Au sein de leurs méta­mor­phoses, les nou­velles pos­sèdent une manière impli­cite d’activer la trique pour faire avan­cer l’âne mas­cu­lin. Elles res­tent des varié­tés de fleurs qui, faute de gué­rir de tout, dans leur chair nichent le diable au fémi­nin avec ses obs­cures traî­nées de poudre. Appa­rem­ment nul accroc dans la soie­rie de telles syl­phides mais qu’on ne s’y trompe pas : elles ouvrent à l’extase du vide. Après tout qu’importe si la fusion dans le réel n’est pas au rendez-vous. Res­tent ces fleurs nées de l’espace et leurs ondées de grâce.
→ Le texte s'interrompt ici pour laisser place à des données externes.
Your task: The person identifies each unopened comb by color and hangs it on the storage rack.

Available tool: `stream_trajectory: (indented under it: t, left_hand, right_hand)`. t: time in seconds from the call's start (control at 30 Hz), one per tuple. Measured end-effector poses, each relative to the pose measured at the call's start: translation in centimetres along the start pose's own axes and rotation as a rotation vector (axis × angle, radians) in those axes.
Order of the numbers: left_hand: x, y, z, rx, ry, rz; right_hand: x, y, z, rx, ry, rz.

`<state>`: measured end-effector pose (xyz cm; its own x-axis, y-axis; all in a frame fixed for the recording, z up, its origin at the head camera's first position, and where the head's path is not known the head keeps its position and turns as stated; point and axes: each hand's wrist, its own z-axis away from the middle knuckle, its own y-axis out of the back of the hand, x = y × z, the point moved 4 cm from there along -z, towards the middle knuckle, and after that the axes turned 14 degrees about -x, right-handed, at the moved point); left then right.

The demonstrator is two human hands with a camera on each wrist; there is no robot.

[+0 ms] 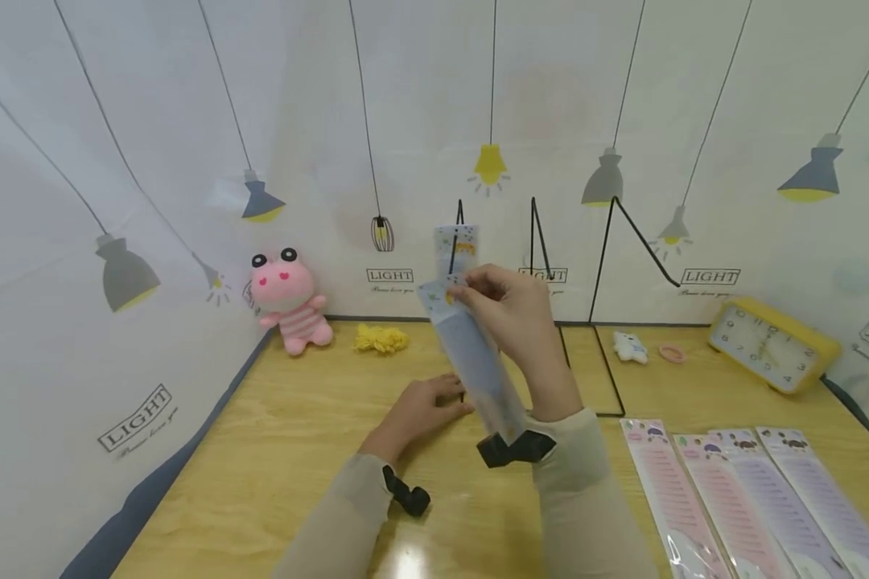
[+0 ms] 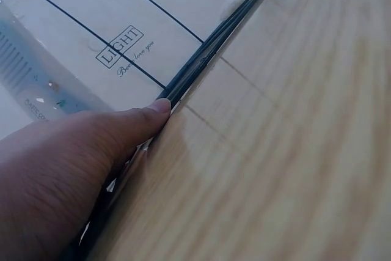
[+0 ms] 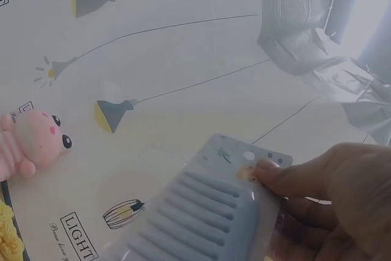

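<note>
Near the top, my right hand (image 1: 517, 318) pinches a long clear packet (image 3: 211, 212) between thumb and fingers, by its printed header with a hole in it. Inside is a pale blue ribbed plastic piece. A similar blue packet (image 1: 445, 239) hangs behind it on the left hook of a black wire rack (image 1: 602, 265). The held packet's header overlaps the hook's front end; whether the wire passes through its hole cannot be seen. Low on the table my left hand (image 1: 416, 414) grips the rack's base wire, its thumb on top in the left wrist view.
Several pink and purple packets (image 1: 669, 482) lie at the right front. A yellow alarm clock (image 1: 771, 344), a small white toy (image 1: 630, 347) and a pink ring (image 1: 672, 353) stand behind them. At the back left are a pink plush toy (image 1: 290, 297) and yellow yarn (image 1: 380, 338).
</note>
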<state>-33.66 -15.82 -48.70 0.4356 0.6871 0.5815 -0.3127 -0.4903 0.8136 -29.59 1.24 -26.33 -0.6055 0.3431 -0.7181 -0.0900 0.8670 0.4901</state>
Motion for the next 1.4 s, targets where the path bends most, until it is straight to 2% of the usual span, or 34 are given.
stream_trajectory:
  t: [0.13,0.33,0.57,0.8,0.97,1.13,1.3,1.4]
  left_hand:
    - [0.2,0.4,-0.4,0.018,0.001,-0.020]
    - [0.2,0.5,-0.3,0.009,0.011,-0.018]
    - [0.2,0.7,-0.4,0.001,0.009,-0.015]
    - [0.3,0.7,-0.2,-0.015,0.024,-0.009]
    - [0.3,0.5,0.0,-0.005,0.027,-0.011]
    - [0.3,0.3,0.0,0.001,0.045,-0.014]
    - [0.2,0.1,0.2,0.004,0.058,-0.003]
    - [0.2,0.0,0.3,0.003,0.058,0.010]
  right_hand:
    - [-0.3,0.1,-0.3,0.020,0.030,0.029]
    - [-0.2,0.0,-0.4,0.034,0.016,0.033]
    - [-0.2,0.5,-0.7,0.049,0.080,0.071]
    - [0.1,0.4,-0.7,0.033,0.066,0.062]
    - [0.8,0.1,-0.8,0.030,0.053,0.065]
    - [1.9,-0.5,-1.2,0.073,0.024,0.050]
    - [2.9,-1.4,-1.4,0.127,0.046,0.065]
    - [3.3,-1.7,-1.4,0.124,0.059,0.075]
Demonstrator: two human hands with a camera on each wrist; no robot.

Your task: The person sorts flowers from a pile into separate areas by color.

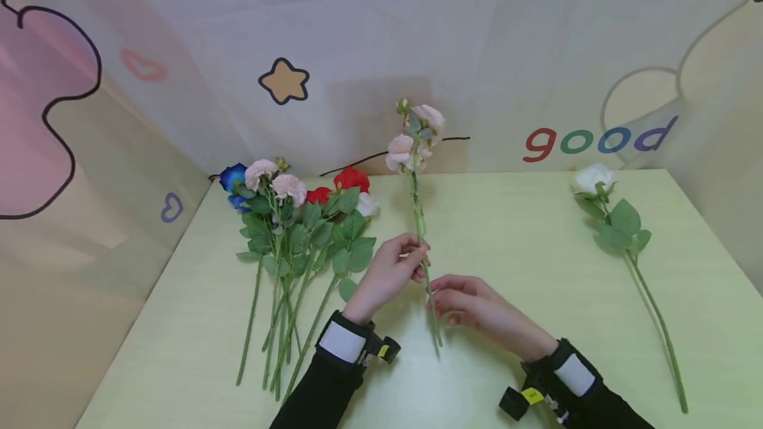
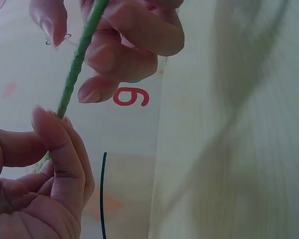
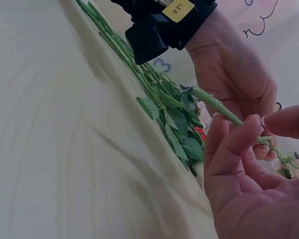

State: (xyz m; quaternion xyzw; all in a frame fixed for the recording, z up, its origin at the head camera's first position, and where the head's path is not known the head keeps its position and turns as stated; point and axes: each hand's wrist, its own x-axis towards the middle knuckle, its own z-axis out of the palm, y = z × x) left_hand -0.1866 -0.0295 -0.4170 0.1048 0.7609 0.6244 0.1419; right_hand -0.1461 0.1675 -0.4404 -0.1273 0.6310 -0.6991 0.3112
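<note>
My left hand [image 1: 396, 267] pinches the green stem of a pink flower [image 1: 399, 151] between thumb and fingers. The flower stands nearly upright above the table, with several pale pink blooms and a small green bud at its top. Around the lower stem [image 2: 72, 82], my right hand [image 1: 477, 306] has its thumb on one side and its loosely bent fingers on the other. In the left wrist view a gap shows between that thumb and the stem. The right wrist view shows the cut stem end [image 3: 202, 94] sticking out past the right fingertips [image 3: 251, 127].
To the left lies a bunch of flowers with blue blooms [image 1: 233, 177], pink blooms [image 1: 289, 189], red blooms [image 1: 352, 179] and a white one. A single white rose [image 1: 593, 179] lies at the right of the pale table [image 1: 507, 237]. A printed cloth backdrop [image 1: 369, 25] rises behind.
</note>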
Schuhl les res­ti­tue en for­çant le réel avec des pieds de biche plus qu’avec celui du cochon. L’écriture peut même faire croire que l’auteur est ce que dit un héros d’une de ses nou­velles : « je suis si roma­nesque ». Mais il est tout autant le contraire. Les approches plus « jour­na­lis­tiques » des der­nières nou­velles avec leurs por­traits (entre autres de Jean Eus­tache, Godard et Jar­musch) le prouvent. Ces cinéastes sont les com­pa­gnons de route de sa sen­si­bi­lité et de son nihi­lisme pri­me­sau­tier, cris­tal­lin, sombre juste ce qu’il faut.

jean-paul gavard-perret

Jean-Jacques Schuhl, Obses­sions, coll. L’infini, Gal­li­mard, Paris, 2014, 148 p — 15,90 €.